People can always install untrusted applications written in C. Why should the fact that your application is written in HTML+JavaScript make any difference? If it's just another native application; the implementation is unimportant to the end user.

Now, security is important, and it would be nice if all applications could be verified as to security. But they aren't. So while it would be good to figure out how to properly sandbox desktop HTML+JavaScript applications, I don't see as how failure in that regard should retard their adoption anymore than it retards the adoption of native applications written in C.
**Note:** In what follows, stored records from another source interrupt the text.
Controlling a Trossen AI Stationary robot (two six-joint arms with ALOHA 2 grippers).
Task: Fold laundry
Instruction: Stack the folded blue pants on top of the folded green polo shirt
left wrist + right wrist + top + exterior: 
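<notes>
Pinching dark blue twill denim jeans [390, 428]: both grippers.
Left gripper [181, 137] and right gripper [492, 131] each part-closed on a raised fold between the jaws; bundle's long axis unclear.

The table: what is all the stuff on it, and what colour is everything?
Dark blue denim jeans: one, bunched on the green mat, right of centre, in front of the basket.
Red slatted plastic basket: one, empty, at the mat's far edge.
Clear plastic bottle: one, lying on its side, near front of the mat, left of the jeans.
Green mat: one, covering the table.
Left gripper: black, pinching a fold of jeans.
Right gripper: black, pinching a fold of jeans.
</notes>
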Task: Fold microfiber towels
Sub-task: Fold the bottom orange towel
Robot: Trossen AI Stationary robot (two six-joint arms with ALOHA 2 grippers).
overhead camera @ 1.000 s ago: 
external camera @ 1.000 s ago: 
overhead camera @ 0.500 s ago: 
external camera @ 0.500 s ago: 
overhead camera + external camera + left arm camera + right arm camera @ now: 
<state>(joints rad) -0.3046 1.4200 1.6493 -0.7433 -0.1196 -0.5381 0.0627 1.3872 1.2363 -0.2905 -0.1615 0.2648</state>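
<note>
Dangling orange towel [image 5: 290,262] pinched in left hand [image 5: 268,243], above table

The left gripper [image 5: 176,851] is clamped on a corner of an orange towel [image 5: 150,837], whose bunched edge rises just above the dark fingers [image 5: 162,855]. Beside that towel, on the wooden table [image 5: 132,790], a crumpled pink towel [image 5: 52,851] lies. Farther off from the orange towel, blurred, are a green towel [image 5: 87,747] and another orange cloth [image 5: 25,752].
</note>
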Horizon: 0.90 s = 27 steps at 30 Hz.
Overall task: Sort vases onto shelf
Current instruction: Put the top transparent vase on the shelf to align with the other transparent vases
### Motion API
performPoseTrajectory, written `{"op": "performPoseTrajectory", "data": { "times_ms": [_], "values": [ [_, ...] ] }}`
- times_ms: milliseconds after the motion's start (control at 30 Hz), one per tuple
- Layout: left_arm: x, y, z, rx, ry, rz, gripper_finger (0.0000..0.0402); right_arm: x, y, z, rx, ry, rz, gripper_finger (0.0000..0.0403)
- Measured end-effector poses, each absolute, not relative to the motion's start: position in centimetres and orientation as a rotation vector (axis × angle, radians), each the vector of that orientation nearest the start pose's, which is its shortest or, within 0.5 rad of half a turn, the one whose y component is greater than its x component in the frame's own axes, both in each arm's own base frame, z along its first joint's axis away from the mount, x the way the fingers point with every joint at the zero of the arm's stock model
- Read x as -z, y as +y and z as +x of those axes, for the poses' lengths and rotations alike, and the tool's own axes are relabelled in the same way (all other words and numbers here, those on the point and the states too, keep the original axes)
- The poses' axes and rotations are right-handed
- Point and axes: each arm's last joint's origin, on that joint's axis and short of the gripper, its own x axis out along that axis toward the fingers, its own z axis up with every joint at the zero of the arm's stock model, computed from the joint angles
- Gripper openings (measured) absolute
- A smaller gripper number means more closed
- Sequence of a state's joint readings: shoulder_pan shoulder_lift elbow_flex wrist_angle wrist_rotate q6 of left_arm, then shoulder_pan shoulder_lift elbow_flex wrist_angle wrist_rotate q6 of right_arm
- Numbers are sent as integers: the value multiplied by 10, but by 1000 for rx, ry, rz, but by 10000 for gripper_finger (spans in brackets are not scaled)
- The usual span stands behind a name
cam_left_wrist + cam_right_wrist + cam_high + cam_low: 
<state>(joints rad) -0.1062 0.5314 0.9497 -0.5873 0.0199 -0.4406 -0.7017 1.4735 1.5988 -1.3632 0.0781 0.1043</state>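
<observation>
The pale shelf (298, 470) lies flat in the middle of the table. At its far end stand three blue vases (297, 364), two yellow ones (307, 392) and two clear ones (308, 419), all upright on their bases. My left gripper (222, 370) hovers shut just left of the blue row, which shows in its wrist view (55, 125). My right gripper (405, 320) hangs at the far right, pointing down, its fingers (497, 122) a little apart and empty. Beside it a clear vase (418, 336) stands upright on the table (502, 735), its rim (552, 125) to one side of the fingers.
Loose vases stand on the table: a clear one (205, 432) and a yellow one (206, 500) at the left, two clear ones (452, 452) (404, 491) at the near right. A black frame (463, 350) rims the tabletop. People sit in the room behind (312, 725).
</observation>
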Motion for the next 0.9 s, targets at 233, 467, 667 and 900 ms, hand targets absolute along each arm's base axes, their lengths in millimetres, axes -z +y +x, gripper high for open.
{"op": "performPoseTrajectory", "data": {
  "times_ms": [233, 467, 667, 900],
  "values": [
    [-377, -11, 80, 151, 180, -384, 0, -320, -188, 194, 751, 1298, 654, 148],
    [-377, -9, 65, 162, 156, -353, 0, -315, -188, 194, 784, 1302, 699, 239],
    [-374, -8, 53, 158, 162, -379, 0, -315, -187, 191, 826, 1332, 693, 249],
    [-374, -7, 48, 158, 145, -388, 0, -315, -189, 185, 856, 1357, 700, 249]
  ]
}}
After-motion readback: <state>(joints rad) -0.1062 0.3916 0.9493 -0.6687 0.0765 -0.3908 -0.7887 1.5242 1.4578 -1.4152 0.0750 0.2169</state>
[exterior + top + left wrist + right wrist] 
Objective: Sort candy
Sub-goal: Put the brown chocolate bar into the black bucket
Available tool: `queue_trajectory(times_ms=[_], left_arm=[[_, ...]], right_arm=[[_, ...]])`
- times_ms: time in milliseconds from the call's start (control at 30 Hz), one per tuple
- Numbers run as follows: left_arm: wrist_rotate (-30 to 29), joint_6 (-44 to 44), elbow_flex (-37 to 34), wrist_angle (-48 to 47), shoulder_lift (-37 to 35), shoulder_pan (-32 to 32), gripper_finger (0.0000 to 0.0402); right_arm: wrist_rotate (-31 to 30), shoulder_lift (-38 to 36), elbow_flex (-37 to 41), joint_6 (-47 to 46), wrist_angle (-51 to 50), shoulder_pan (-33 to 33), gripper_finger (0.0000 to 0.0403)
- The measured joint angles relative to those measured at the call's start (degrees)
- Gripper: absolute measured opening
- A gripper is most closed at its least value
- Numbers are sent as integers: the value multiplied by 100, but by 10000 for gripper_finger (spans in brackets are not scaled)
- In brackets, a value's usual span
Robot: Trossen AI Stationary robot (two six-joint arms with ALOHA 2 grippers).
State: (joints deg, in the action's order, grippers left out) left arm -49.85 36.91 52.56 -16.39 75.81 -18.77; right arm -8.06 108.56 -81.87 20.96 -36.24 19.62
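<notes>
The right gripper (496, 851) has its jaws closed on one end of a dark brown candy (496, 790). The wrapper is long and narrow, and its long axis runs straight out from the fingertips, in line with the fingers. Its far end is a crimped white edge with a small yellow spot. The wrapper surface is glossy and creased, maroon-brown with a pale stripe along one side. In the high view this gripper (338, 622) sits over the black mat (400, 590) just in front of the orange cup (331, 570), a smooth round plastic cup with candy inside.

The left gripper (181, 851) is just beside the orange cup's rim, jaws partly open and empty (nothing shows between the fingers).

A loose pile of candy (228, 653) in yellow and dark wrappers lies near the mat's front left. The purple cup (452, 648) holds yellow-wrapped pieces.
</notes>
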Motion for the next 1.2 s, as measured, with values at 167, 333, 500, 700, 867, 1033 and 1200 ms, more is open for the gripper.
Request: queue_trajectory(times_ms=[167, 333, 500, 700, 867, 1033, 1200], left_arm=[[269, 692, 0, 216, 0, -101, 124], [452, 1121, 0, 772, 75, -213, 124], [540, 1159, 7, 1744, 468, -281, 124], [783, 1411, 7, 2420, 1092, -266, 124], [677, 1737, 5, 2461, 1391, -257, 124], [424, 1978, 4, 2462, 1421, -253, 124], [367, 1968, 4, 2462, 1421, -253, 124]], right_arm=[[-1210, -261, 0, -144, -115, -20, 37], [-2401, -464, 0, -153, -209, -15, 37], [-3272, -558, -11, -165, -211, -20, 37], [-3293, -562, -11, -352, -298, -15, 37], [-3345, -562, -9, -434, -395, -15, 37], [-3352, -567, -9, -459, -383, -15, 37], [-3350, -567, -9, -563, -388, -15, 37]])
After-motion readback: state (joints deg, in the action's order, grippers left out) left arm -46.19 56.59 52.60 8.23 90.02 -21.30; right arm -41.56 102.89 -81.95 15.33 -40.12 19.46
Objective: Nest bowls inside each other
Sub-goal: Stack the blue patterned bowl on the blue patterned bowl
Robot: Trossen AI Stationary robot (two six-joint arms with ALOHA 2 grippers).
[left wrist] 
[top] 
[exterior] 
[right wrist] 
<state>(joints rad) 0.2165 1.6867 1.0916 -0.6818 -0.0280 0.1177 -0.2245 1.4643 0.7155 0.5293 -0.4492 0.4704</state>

The obvious different is that you don't want to execute arbitrary C code just because a compromised ad network is serving malformed HTML. The ease of attack is much greater on the web.

Mozilla has used "no IE-like privileged mode" as a marketing point in the past. There's obvious benefits, but I hope any modern browser is going to be careful about the sandbox is implemented.


You're comparing incomparable things. Serving a web page in an unsecured environment is an obvious security problem, but completely unrelated to whether you have written a native application in HTML+JavaScript or something more traditional like C.

Would the C version of your native desktop app download code from an online ad network? Then it is just as problematic as a web app in an unsandboxed browser. If the C implementation of your desktop app wouldn't do that, then the HTML+JavaScript implementation of the same application shouldn't either, and there is no problem.


Actually, you the one making this strange comparison to C code.

My point is simple: IE's sandbox was broken repeatedly, creating a bad reputation and scoring marketing points for other vendors.